--- DATA FOR THIS EXERCISE Enclosed Below ---

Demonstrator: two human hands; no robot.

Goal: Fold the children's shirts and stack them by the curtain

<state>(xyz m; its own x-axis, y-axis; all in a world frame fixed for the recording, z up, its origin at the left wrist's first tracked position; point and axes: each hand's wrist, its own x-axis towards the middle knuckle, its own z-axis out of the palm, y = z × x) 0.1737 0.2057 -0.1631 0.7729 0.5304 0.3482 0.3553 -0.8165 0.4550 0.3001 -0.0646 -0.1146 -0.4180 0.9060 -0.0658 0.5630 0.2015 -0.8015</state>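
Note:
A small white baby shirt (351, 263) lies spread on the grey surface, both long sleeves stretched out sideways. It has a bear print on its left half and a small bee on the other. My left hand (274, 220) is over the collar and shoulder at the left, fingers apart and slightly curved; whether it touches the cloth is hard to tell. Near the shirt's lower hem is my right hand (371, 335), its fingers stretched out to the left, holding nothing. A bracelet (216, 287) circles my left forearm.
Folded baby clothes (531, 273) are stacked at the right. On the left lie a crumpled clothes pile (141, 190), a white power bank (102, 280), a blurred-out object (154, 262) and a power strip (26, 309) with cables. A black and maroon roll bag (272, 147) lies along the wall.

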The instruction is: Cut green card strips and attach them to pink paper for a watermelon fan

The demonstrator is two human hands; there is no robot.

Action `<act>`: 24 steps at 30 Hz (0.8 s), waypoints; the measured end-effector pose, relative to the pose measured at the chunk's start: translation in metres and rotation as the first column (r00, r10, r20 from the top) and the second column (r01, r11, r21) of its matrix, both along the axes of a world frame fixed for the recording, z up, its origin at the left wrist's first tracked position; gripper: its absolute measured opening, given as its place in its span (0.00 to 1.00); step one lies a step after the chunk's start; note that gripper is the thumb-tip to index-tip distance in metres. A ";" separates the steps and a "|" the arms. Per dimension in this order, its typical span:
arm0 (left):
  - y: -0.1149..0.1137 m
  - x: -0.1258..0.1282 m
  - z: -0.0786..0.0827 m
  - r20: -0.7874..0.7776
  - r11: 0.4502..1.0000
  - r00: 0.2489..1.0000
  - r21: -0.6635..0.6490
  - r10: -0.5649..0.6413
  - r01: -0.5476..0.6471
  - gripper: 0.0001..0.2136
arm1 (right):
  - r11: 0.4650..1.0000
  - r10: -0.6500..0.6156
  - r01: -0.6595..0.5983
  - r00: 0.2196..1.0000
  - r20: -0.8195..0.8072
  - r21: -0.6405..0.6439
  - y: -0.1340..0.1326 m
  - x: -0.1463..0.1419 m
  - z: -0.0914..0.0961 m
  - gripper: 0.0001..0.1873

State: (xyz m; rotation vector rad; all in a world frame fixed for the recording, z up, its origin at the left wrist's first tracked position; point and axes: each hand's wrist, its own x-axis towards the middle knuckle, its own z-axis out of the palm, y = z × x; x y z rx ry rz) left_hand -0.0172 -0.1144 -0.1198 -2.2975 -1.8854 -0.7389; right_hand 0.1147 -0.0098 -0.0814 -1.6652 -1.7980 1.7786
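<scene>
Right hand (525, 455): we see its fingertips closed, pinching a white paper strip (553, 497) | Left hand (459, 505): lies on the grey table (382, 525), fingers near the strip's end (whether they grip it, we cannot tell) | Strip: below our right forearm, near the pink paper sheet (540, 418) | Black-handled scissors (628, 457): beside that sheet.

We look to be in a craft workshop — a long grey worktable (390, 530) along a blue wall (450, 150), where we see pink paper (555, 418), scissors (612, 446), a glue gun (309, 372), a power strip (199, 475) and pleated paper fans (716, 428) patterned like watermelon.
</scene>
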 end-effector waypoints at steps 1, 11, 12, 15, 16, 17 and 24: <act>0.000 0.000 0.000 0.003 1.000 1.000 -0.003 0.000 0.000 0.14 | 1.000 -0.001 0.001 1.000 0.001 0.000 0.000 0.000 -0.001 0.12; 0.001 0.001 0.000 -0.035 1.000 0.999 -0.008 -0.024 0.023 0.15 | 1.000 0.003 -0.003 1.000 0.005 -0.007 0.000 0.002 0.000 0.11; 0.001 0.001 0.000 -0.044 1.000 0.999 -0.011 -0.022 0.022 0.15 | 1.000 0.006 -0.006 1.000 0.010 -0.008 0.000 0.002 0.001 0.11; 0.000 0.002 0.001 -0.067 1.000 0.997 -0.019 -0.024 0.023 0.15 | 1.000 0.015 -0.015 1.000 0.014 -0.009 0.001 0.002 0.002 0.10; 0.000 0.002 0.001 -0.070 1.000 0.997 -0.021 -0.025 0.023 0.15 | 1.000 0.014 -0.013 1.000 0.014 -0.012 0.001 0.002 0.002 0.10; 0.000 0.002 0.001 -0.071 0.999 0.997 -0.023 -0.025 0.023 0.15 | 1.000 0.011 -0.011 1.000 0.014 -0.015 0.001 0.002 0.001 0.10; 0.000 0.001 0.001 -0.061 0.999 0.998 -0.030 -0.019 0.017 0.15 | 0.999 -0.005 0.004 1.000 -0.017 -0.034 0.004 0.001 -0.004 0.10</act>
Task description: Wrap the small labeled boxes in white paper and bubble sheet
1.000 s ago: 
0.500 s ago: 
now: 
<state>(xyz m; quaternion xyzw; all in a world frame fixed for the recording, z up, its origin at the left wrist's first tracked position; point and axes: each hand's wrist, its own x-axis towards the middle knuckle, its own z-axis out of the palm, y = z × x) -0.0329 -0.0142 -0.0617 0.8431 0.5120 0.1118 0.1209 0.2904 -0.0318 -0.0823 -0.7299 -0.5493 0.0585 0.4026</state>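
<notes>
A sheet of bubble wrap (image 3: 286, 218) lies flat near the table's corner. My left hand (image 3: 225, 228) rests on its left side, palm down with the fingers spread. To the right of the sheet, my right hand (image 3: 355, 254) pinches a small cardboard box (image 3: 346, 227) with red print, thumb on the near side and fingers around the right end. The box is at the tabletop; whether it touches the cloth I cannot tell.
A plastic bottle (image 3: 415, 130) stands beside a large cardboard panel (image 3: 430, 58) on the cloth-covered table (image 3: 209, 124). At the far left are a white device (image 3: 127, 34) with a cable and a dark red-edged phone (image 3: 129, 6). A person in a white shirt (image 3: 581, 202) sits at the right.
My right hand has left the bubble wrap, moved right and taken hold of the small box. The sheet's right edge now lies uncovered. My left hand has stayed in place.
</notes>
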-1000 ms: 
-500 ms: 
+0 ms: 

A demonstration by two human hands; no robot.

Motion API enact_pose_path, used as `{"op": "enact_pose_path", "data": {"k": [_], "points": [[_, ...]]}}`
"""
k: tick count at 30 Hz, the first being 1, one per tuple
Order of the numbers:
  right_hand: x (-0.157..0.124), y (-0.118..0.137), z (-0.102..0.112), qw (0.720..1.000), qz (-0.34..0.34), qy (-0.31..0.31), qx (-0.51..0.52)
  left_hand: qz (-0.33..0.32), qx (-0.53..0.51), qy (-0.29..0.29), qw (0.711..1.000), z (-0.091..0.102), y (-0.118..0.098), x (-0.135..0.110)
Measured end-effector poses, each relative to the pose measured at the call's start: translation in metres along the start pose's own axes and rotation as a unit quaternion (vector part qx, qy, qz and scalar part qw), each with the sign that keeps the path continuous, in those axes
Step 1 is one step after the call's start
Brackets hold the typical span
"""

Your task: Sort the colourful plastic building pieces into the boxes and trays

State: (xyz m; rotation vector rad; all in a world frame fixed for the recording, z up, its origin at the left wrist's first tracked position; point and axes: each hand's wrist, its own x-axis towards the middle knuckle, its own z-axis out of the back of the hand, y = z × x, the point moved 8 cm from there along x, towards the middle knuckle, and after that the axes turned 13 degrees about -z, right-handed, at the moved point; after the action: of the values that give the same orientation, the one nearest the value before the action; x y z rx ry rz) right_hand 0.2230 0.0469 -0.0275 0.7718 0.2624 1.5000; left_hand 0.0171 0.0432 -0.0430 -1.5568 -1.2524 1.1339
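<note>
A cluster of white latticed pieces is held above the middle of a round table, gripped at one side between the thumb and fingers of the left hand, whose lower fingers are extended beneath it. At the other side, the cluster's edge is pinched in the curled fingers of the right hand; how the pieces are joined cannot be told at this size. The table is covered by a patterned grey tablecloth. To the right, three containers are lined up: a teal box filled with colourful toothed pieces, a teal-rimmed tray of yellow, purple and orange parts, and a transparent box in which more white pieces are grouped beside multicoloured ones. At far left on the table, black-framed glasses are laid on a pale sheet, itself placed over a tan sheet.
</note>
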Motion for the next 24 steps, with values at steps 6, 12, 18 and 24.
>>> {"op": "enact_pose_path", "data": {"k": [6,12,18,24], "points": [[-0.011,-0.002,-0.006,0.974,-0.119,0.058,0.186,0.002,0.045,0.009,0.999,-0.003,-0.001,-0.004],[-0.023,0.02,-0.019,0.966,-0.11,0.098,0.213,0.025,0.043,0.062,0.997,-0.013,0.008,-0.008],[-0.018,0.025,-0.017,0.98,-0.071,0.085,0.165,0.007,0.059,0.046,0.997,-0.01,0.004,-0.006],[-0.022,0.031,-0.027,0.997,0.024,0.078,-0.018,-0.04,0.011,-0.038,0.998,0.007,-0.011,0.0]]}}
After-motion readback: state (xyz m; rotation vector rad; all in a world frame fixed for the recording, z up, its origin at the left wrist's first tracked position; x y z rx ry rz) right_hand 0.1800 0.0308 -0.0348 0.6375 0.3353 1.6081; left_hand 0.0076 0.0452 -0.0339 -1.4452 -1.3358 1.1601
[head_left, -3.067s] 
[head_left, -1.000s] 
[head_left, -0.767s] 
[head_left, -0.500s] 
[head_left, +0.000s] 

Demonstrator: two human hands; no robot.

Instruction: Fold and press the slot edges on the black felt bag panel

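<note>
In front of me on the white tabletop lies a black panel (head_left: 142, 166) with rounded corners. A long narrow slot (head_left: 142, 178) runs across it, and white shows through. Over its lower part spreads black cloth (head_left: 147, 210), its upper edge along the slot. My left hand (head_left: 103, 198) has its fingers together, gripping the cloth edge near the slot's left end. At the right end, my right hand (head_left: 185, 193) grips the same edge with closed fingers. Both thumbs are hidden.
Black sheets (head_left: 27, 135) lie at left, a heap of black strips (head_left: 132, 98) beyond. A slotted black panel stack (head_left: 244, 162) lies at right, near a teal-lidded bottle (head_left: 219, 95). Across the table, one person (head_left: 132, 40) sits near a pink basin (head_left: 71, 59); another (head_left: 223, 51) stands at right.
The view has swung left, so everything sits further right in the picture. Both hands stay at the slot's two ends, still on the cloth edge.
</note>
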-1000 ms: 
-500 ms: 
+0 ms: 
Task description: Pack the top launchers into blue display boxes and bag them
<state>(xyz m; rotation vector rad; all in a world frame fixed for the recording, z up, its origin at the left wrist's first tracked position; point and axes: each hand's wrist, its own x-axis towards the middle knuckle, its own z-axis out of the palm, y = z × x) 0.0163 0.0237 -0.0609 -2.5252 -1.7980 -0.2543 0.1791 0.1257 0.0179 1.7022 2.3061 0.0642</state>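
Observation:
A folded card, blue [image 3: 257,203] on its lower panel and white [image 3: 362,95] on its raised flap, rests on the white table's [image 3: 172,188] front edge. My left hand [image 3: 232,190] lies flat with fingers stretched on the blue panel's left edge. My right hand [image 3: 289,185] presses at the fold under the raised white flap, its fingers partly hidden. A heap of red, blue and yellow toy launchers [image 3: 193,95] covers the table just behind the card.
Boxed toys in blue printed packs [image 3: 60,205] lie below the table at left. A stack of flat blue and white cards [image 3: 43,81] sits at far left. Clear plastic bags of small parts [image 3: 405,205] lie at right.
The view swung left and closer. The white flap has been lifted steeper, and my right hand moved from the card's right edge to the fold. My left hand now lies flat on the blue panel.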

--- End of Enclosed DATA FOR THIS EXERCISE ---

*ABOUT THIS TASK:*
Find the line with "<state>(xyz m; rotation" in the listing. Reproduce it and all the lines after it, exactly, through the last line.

*ANSWER SECTION:*
<state>(xyz m; rotation vector rad; all in a world frame fixed for the recording, z up, its origin at the left wrist's first tracked position; point and axes: each hand's wrist, its own x-axis towards the middle knuckle, its own z-axis out of the palm, y = z × x) 0.0163 0.0237 -0.0609 -2.5252 -1.7980 -0.2543 0.1791 0.1257 0.0179 1.7022 2.3061 0.0642</state>
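Observation:
A folded card, blue [image 3: 257,203] on its lower panel and white [image 3: 362,95] on its raised flap, rests on the white table's [image 3: 172,188] front edge. My left hand [image 3: 232,190] lies flat with fingers stretched on the blue panel's left edge. My right hand [image 3: 289,185] presses at the fold under the raised white flap, its fingers partly hidden. A heap of red, blue and yellow toy launchers [image 3: 193,95] covers the table just behind the card.
Boxed toys in blue printed packs [image 3: 60,205] lie below the table at left. A stack of flat blue and white cards [image 3: 43,81] sits at far left. Clear plastic bags of small parts [image 3: 405,205] lie at right.
The view swung left and closer. The white flap has been lifted steeper, and my right hand moved from the card's right edge to the fold. My left hand now lies flat on the blue panel.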

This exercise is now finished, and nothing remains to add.